Next, we need a dataset, luckily MIT's library contains a dataset of irish songs in ABC notation, we can also listen to an example, by converting the MIDI data into audio.

In [None]:
# Download the dataset
songs = mdl.lab1.load_training_data()

# Print one of the songs to inspect it in greater detail!
example_song = songs[0] #change this number to select some other song
print("\nExample song: ")
print(example_song)

In [None]:
# Convert the ABC notation to audio file and listen to it
mdl.lab1.play_song(example_song)

In addition to the note-data (MIDI) contained in each song, we can also see there's metadata, such as song titles, key and tempo. The number of different charachters present in our training data will have an impact on the complexity of the learning problem. For now, we can join  our list of song strings into a single string containing all songs and find all unique characters in the joined string.

In [None]:
# Join our list of song strings into a single string containing all songs
songs_joined = "\n\n".join(songs) 

# Find all unique characters in the joined string
vocab = sorted(set(songs_joined))
print("There are", len(vocab), "unique characters in the dataset")

# Dataset Processing
Let's recap our learning task. An RNN, given a "seed" (that is, a collection of characters in secuential order) will predict what the next "most probable" characher will be. To achieve this, we will input a sequence of characters to the model, and train the model to predict the output. 

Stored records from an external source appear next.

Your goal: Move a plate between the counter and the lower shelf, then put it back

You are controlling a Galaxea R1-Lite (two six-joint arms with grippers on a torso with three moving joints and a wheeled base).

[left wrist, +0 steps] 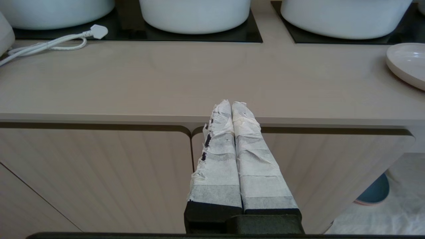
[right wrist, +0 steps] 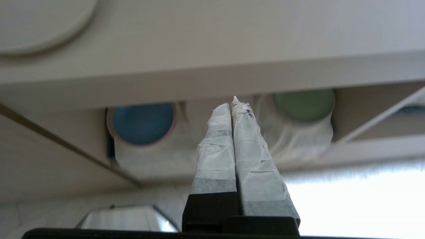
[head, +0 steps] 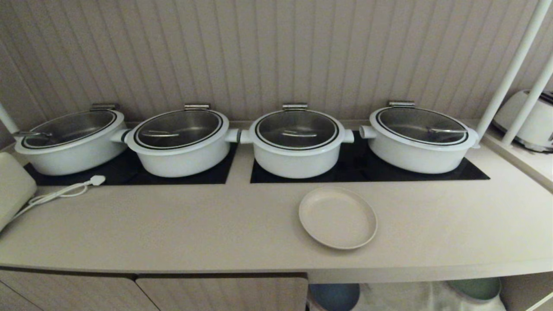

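Note:
The small beige plate (head: 337,217) lies flat on the counter (head: 173,224), in front of the third pot; its edge also shows as the plate (left wrist: 407,63) and plate (right wrist: 40,26) in the wrist views. Below the counter's front edge the lower shelf (right wrist: 298,142) opens, its base draped in white cloth. My right gripper (right wrist: 233,103) is shut and empty, held in front of that shelf, below counter level. My left gripper (left wrist: 230,103) is shut and empty, parked before the cabinet doors. Neither arm appears in the head view.
Several white lidded pots (head: 297,142) stand on black hob panels (head: 367,170) behind the plate. A white cable with plug (head: 65,192) lies at the left. A blue plate (right wrist: 142,122) and a green plate (right wrist: 305,104) sit in the shelf. A toaster (head: 529,119) stands far right.

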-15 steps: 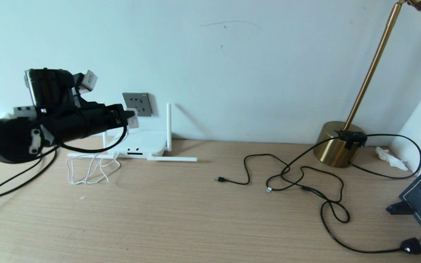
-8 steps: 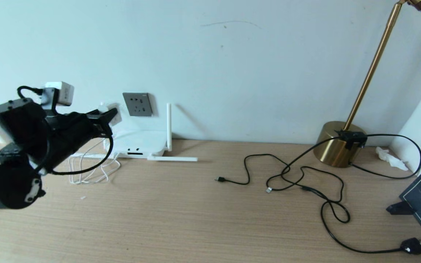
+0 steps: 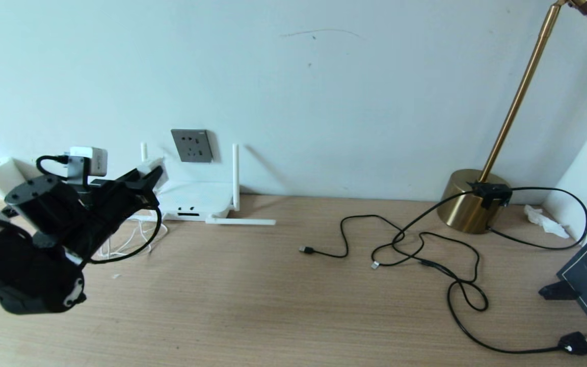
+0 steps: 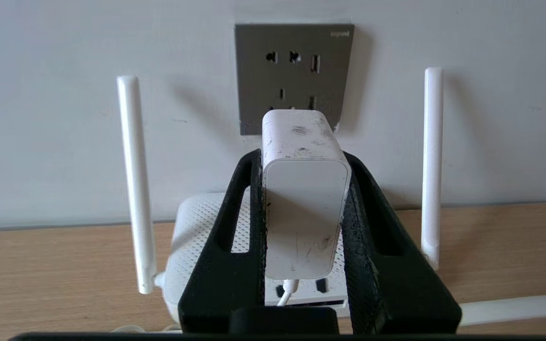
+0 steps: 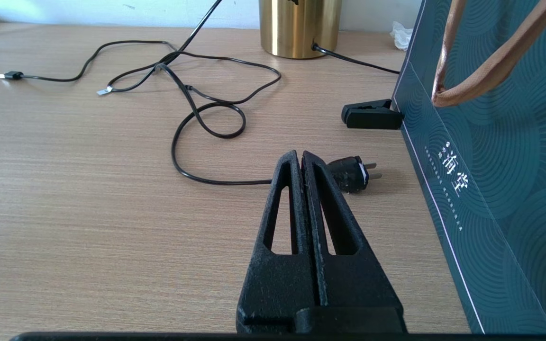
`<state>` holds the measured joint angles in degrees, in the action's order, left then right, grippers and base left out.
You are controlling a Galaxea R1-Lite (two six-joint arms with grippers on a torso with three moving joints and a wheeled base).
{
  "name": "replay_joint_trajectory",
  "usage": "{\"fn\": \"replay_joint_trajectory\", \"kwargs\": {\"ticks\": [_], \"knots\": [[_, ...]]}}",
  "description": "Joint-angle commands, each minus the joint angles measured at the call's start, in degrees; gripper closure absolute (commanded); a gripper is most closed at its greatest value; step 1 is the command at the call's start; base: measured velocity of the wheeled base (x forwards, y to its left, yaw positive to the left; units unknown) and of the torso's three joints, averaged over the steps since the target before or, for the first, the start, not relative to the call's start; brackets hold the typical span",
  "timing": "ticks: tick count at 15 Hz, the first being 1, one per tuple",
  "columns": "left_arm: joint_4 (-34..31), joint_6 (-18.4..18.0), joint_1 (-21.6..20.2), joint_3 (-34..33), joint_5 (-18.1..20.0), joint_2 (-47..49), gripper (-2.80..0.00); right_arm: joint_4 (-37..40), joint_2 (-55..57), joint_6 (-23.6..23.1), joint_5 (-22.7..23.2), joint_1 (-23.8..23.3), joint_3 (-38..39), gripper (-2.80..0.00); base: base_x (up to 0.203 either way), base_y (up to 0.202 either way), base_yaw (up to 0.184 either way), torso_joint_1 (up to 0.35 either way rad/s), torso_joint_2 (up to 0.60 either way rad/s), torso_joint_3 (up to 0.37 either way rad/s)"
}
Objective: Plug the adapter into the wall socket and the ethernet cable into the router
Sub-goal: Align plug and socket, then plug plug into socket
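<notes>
1. My right jaws (image 5: 301, 158) are pressed together on nothing, low over the near right part of the bench (image 5: 88, 199); a black two-pin plug (image 5: 349, 174) lies just past their tips, beside a dark green paper bag (image 5: 491, 166).
2. My left jaws (image 4: 301, 156) are clamped on the adapter (image 4: 304, 189), one finger on each flat side, held in the air at the left of the scene; in the head view the adapter (image 3: 152, 167) shows white at the tip of my left arm.
3. The adapter's thin white cord (image 3: 130, 239) hangs down and lies in loops on the bench, left of centre.
4. Across the middle and right of the bench run black cables; the ethernet cable (image 3: 400, 255) ends in a small clear plug (image 3: 374, 265), well apart from the router.
5. Farther back, the router (image 3: 196, 201) lies flat against the wall with two antennas upright and others lying on the bench; its ports face me.
6. On the wall just above the router is the wall socket (image 4: 294, 78), dark grey, empty, directly beyond the adapter but not touching it.
7. Far right stands a brass lamp base (image 3: 469, 201); far left, a white paper roll (image 3: 0, 176).
</notes>
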<state>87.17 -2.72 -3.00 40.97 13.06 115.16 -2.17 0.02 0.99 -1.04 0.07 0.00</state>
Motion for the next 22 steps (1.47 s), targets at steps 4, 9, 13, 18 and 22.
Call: {"fn": "replay_joint_trajectory", "kwargs": {"ticks": [4, 9, 13, 18, 22], "knots": [[0.5, -0.5, 1.2, 8.6, -2.9, 7.5, 0.0, 0.0, 0.0, 0.0, 0.0, 0.0, 0.6, 0.0, 0.0, 0.0, 0.0, 0.0, 0.0, 0.0], [0.5, -1.3, 2.0, 16.3, -4.4, 12.2, 0.0, 0.0, 0.0, 0.0, 0.0, 0.0, 0.6, 0.0, 0.0, 0.0, 0.0, 0.0, 0.0, 0.0], [0.5, -1.3, 2.9, 22.7, -5.4, 15.4, 0.0, 0.0, 0.0, 0.0, 0.0, 0.0, 0.6, 0.0, 0.0, 0.0, 0.0, 0.0, 0.0, 0.0], [-0.1, -1.3, 4.7, 28.4, -6.5, 18.0, 0.0, -0.1, 0.0, 0.0, 0.0, 0.0, 0.6, 0.0, 0.0, 0.0, 0.0, 0.0, 0.0, 0.0], [-2.1, -1.3, 4.9, 31.4, -6.5, 19.2, 0.0, 0.0, 0.0, 0.0, 0.0, 0.0, 0.6, 0.0, 0.0, 0.0, 0.0, 0.0, 0.0, 0.0]]}}
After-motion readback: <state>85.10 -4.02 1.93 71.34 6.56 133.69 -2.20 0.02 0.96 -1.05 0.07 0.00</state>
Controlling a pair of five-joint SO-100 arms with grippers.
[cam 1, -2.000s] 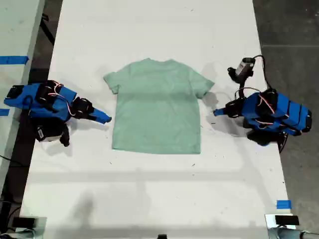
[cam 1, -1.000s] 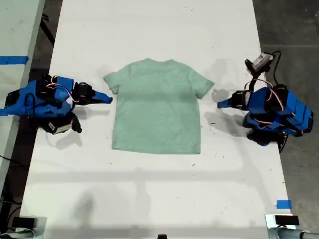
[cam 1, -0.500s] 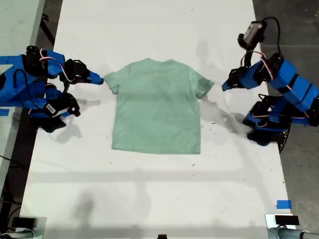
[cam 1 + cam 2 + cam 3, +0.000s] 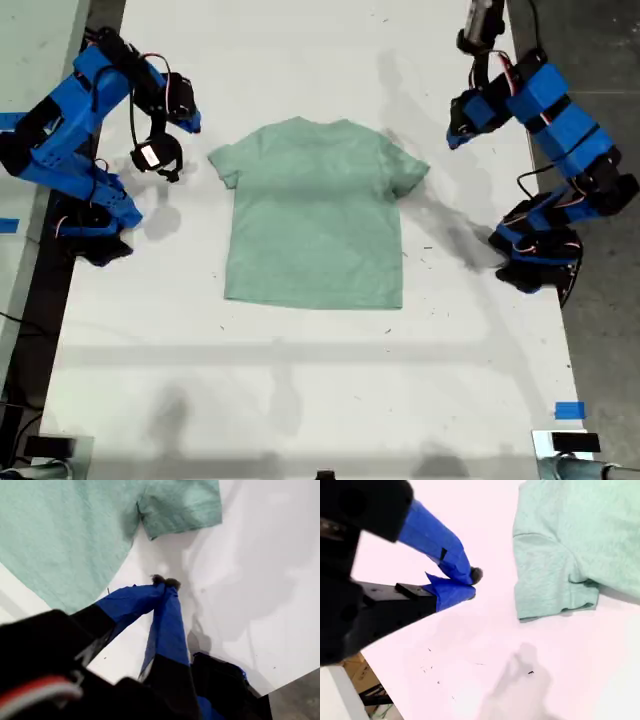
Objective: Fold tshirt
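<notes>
The pale mint-green tshirt [image 4: 315, 215] lies flat and spread out on the white table [image 4: 300, 380], collar toward the far end. My first gripper [image 4: 452, 140] is on the arm at the exterior view's right. It hangs shut and empty above the table, just outside the nearer sleeve [image 4: 180, 507]. Its tips [image 4: 165, 582] touch each other. My second gripper [image 4: 193, 124] is on the arm at the exterior view's left. It is also shut and empty [image 4: 470, 580], raised beside the other sleeve [image 4: 550, 575]. Neither gripper touches the cloth.
A blue tape mark [image 4: 568, 410] sits near the table's front corner at the exterior view's right. A second pale table [image 4: 30, 60] with blue tape stands past a dark gap at the exterior view's left. Dark floor [image 4: 590, 40] lies beyond the table's edge at the exterior view's right.
Both arms have lifted from low folded poses beside the shirt and swung toward the far end. Their shut grippers now hang by the sleeves. The tshirt has not moved.
</notes>
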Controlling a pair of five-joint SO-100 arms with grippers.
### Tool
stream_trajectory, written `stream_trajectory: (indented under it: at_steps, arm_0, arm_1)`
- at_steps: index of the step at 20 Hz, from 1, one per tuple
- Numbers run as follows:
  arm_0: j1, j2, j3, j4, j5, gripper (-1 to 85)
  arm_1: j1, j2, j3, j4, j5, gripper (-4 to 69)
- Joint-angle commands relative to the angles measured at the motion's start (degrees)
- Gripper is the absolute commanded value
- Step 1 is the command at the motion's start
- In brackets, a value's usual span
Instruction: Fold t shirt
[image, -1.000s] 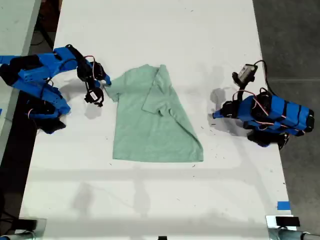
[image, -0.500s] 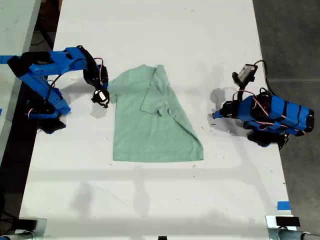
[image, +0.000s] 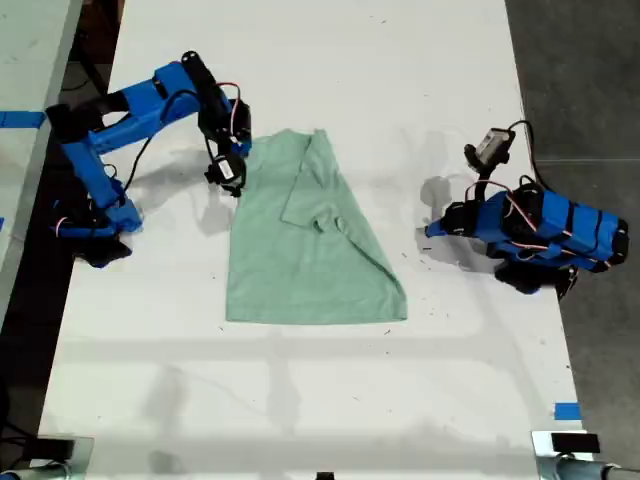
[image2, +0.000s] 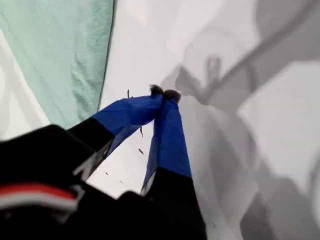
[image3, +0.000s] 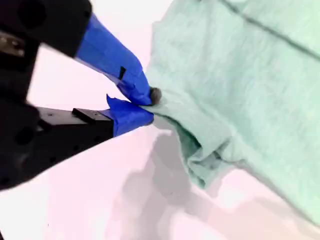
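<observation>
Pale mint-green short-sleeved cloth t shirt (image: 305, 240) lies flat at centre of exterior view, on white table (image: 300, 400); long axis runs top to bottom of that view, one side already folded inward.

My second gripper (image3: 145, 106) clenched on shirt's sleeve edge, upper left of cloth in exterior view (image: 232, 172); cloth bunches beside tips. Shirt body extends from fingers toward exterior view's right: fold direction.

My first gripper (image2: 165, 93) pressed closed, holding nothing, over bare table, well apart from cloth.

Depth of pinch hidden by blue fingertips (image3: 132, 82).
</observation>
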Motion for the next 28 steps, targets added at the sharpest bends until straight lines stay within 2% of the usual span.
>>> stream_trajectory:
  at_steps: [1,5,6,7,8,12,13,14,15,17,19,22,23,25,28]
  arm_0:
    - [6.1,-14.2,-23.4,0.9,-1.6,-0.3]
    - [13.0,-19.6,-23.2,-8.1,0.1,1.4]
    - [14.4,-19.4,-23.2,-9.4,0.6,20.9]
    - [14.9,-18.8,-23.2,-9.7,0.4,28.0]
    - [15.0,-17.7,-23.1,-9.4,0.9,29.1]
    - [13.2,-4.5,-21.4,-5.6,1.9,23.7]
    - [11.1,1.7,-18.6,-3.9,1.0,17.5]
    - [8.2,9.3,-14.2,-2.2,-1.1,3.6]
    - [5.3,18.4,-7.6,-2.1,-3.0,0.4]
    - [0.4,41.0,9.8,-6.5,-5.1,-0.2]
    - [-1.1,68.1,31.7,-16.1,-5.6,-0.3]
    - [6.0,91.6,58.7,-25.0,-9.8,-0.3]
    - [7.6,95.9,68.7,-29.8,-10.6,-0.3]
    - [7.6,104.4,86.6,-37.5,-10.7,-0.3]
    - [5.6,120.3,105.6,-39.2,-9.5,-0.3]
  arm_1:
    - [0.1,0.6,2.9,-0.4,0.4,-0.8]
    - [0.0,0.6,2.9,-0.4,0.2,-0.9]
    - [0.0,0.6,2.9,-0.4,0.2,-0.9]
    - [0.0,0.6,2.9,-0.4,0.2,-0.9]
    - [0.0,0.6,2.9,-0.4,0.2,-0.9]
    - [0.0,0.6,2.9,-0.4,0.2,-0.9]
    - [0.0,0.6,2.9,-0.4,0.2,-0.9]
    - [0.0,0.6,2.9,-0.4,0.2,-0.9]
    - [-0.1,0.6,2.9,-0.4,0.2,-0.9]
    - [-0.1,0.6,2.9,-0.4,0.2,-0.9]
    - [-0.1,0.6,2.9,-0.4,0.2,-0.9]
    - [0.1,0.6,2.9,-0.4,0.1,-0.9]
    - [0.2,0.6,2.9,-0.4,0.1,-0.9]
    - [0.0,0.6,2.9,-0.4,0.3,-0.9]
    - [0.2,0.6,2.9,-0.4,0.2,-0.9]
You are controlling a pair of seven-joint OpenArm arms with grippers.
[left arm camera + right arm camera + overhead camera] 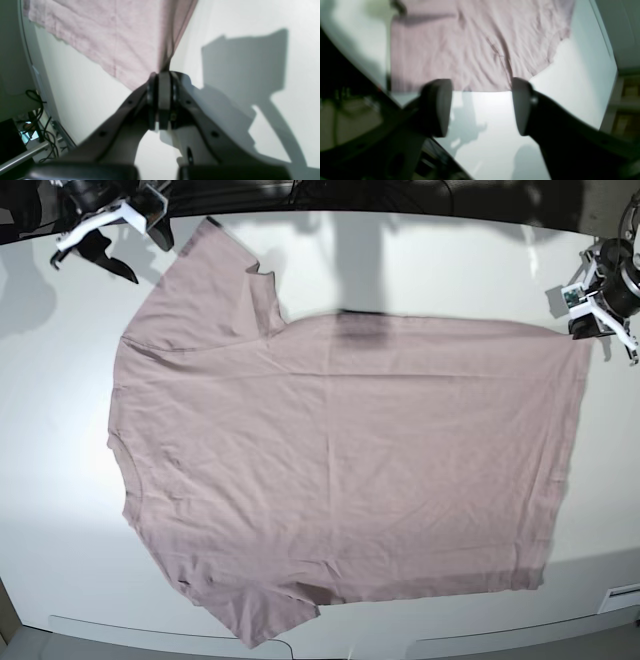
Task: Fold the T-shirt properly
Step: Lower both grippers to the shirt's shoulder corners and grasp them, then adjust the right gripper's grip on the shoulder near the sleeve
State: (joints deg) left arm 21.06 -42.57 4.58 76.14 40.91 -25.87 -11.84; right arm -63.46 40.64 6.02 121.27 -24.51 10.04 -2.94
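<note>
Clearly the soft, limp T-shirt (pixel 340 460) is pinched at its hem corner by the left gripper (pixel 163 75), while the right gripper (pixel 481 107) is held apart.

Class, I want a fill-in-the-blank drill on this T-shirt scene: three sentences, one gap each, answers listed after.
1. The left gripper is shut on the ____ of the T-shirt.
2. The right gripper is ____, holding nothing.
3. In the base view the T-shirt lies spread on a ____ table.

Answers: hem corner; open; white
</note>
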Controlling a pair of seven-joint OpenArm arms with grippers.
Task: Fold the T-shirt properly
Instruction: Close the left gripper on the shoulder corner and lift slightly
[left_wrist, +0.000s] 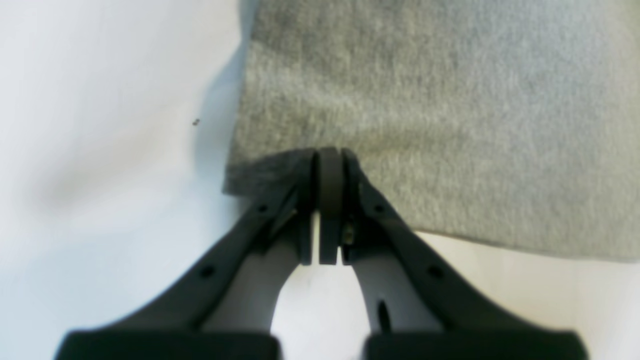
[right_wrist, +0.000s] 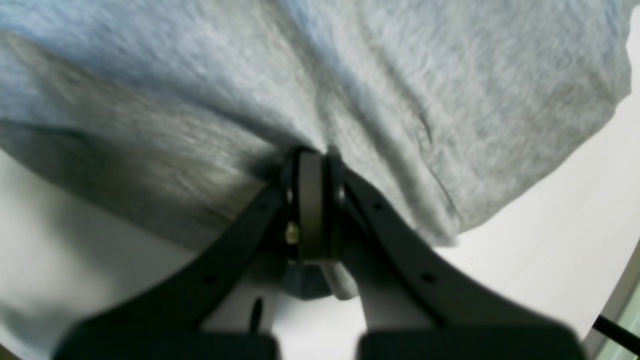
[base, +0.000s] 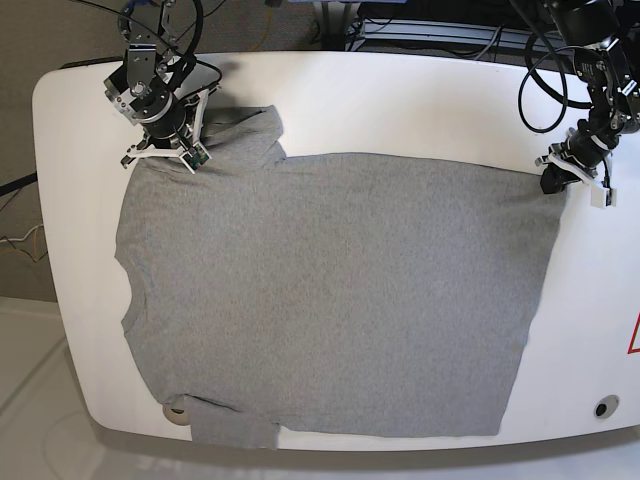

First off, we will vectorize the text (create a numerical representation of our text-based dataset).
Let's create 2 lookup tables, one that maps characters to numbers, and a second that maps numbers back to characters.

In [None]:
### Define numerical representation of text ###

# Create a mapping from character to unique index.
# For example, to get the index of the character "d", 
#   we can evaluate `char2idx["d"]`.  
char2idx = {u:i for i, u in enumerate(vocab)}

# Create a mapping from indices to characters. This is
#   the inverse of char2idx and allows us to convert back
#   from unique index to the character in our vocabulary.
idx2char = np.array(vocab)

In [None]:
### Vectorize the songs string ###

'''TODO: Write a function to convert the all songs string to a vectorized
    (i.e., numeric) representation. Use the appropriate mapping
    above to convert from vocab characters to the corresponding indices.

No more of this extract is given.